At the heart of achieving these goals, Blackdot focused on the governance and change management organisations needed to understand, manage and execute to successfully deploy such a change in customer experience. During a great piece of audience interaction – where the room could text in their desired topic for the speakers to focus on – ‘Implementation of Customer Transformation’ was the most voted for topic at the Melbourne event.
So, what were the key learnings and takeouts from this topic in particular? The following are some of the key points we took away from the event:
Executive involvement in the process builds accountability and drives success
Particularly in larger organisations, the change process is often spearheaded by specific transformation and ICT teams. Blackdot spoke here about the need for business leaders to be involved in this process – to sponsor the change across their departments, act as a liaison between the operational teams and ensure they are across the objectives and the enablement required to install change.
Long-term change comes from emotional buy-in and a vision
A question raised by the audience during this session was what drives employees to ultimately embrace change in the long-term and adopt new processes and/or approaches. While incentives and KPI’s were useful tactical strategies, to bring about early adoption and demonstrate progress – ultimately, the employees needed to understand and buy-in to the long-term vision from an emotional perspective.
Factoring in employee experience along with customer experience
When introducing new processes and technologies to drive the customer experience and journey, it’s imperative to also factor in the employees’ user experience. What is the most efficient process for the team to undertake to deliver this experience? What role do they specifically play in customer touchpoints, and how do we enable the team to do that most effectively? These are critical to optimising the customer experience.
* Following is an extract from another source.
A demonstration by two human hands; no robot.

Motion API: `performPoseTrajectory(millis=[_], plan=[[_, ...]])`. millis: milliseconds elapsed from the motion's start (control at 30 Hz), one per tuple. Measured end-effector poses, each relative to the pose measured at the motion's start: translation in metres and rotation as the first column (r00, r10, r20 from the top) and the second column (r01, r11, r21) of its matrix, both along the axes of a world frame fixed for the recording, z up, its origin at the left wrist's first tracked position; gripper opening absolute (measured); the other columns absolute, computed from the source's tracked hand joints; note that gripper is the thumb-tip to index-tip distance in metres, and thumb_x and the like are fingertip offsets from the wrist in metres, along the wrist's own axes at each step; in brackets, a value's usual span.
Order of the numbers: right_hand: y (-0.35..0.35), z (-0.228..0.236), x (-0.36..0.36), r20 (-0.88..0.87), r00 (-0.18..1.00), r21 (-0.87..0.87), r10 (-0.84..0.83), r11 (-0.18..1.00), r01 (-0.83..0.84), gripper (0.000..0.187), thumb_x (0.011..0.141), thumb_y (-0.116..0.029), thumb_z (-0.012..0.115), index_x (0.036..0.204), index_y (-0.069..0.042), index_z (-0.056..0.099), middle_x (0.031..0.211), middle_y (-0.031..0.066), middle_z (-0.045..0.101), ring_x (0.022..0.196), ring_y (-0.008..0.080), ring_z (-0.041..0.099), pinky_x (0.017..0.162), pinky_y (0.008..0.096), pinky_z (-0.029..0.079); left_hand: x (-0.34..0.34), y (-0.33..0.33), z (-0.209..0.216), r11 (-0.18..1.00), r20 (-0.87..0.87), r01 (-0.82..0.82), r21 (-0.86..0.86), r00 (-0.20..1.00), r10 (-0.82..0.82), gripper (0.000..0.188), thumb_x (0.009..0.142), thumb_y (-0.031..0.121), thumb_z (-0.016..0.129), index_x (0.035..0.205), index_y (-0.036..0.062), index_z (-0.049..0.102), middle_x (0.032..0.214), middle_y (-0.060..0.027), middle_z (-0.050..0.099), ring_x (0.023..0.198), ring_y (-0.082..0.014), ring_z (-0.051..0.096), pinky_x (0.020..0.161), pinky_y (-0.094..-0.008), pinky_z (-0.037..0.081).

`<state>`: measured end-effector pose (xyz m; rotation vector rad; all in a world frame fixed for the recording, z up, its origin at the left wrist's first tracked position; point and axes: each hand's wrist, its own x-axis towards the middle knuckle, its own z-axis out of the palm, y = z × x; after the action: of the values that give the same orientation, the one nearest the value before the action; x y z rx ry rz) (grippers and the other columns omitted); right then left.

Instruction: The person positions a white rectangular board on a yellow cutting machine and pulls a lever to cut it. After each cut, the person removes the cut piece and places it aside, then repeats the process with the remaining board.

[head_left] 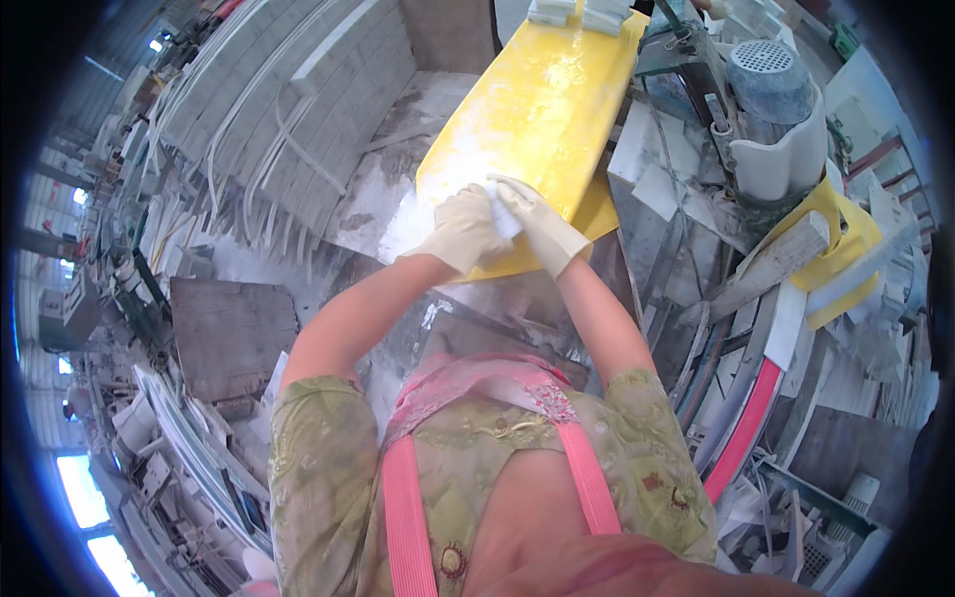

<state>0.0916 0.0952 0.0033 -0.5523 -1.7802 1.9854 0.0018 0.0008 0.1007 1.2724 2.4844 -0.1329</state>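
Both my hands wear cream rubber gloves and meet over the near end of a long yellow sheet (527,109). My left hand (465,227) is closed in a fist against a small white piece (505,216). My right hand (538,221) wraps over the same piece from the other side, its fingers reaching toward the left glove. Most of the piece is hidden by the gloves, so its exact kind does not show. White powder (403,221) coats the sheet's near left corner and the surface beside it.
Stacked pale slabs and strips (333,80) stand at the far left. White blocks (580,14) rest at the sheet's far end. To the right are a dusty motor (771,75), a wooden beam (771,267) and a yellow cloth (846,249). A brown board (234,333) lies left.
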Motion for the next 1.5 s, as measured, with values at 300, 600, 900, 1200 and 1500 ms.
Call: performPoseTrajectory(millis=[300,600,900,1200,1500], plan=[[-0.051,0.011,0.002,-0.097,0.742,-0.053,-0.663,0.748,0.662,0.048,0.109,-0.029,0.050,0.144,0.004,0.050,0.146,0.0170,0.054,0.138,0.0249,0.051,0.117,0.0373,0.039,-0.101,0.005,-0.010,0.974,0.434,0.145,0.173,0.877,-0.208,0.080,0.061,0.051,0.085,0.115,-0.0058,0.070,0.108,-0.0233,0.073,0.099,-0.0324,0.072,0.084,-0.0374,0.056],[-0.152,-0.008,0.033,0.009,0.538,0.021,-0.843,0.538,0.843,0.048,0.109,-0.028,0.052,0.143,0.006,0.050,0.138,0.0182,0.060,0.132,0.0251,0.056,0.115,0.0372,0.042,-0.181,0.008,-0.060,0.957,0.948,0.015,0.289,0.135,-0.288,0.061,0.083,0.032,0.078,0.128,-0.0054,0.063,0.115,-0.0136,0.071,0.103,-0.0218,0.069,0.090,-0.0338,0.054],[-0.116,-0.024,-0.006,0.007,0.567,0.180,-0.823,0.559,0.809,0.038,0.106,-0.016,0.055,0.135,0.008,0.057,0.127,0.0151,0.068,0.121,0.0196,0.062,0.107,0.0319,0.045,-0.194,-0.033,-0.065,0.953,0.955,-0.221,0.206,-0.168,-0.245,0.050,0.096,0.024,0.063,0.136,-0.0055,0.056,0.123,-0.0141,0.069,0.110,-0.0236,0.069,0.098,-0.0348,0.053],[-0.058,-0.021,-0.098,0.166,0.496,0.488,-0.852,0.508,0.710,0.041,0.101,-0.015,0.059,0.138,0.003,0.058,0.133,0.0217,0.065,0.127,0.0304,0.061,0.109,0.0381,0.045,-0.262,-0.001,-0.074,0.964,0.857,-0.220,-0.152,-0.515,0.017,0.045,0.094,0.020,0.063,0.132,-0.0021,0.060,0.129,-0.0151,0.067,0.118,-0.0267,0.065,0.105,-0.0405,0.049],[0.096,-0.040,-0.227,0.244,0.393,0.963,-0.886,0.271,0.014,0.059,0.098,-0.031,0.057,0.148,-0.002,0.047,0.153,0.0197,0.047,0.143,0.0366,0.039,0.121,0.0497,0.024,-0.427,0.126,-0.080,0.941,0.944,-0.337,0.029,-0.300,-0.136,0.050,0.088,0.024,0.072,0.129,-0.0024,0.060,0.125,-0.0136,0.069,0.115,-0.0245,0.065,0.106,-0.0389,0.047]])
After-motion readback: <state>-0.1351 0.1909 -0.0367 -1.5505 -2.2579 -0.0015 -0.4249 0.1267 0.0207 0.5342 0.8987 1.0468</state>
Limiting planning to 12 – 24 months in advance
Blackdot recommended planning no further than 12 – 24 months in advance when it comes to driving CX change – given the rate of emerging technologies and capabilities. The only way for organisations to keep up with the pace of change is to follow a structure that allows you to adapt and evolve and build for today/tomorrow.
Marketing Automation is not ‘set and forget.’
When it comes to capability, much of the event looked at marketing automation, and a clear theme across topics was the need to continually evolve and adapt automation. For example, with customer journeys – once deployed, these should be extensively A/B tested and optimised.
It was refreshing and profoundly insightful to see so much focus – not on the bells and whistles of the latest technology, which so many events focus on – but how to make these truly work for your organisation and as a result realise the value of your investment in the latest and most exciting platforms.